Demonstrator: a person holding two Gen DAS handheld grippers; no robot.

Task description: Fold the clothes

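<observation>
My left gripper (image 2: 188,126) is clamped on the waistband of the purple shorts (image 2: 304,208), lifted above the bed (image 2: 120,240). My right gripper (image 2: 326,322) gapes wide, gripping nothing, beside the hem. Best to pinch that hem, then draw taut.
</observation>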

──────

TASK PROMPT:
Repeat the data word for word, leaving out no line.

SOLVED EXERCISE:
Demonstrator: a person holding two Gen DAS handheld grippers; no robot.

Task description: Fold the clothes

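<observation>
My left gripper (image 2: 188,126) is clamped on the waistband of the purple shorts (image 2: 304,208), lifted above the bed (image 2: 120,240). My right gripper (image 2: 326,322) gapes wide, gripping nothing, beside the hem. Best to pinch that hem, then draw taut.
</observation>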

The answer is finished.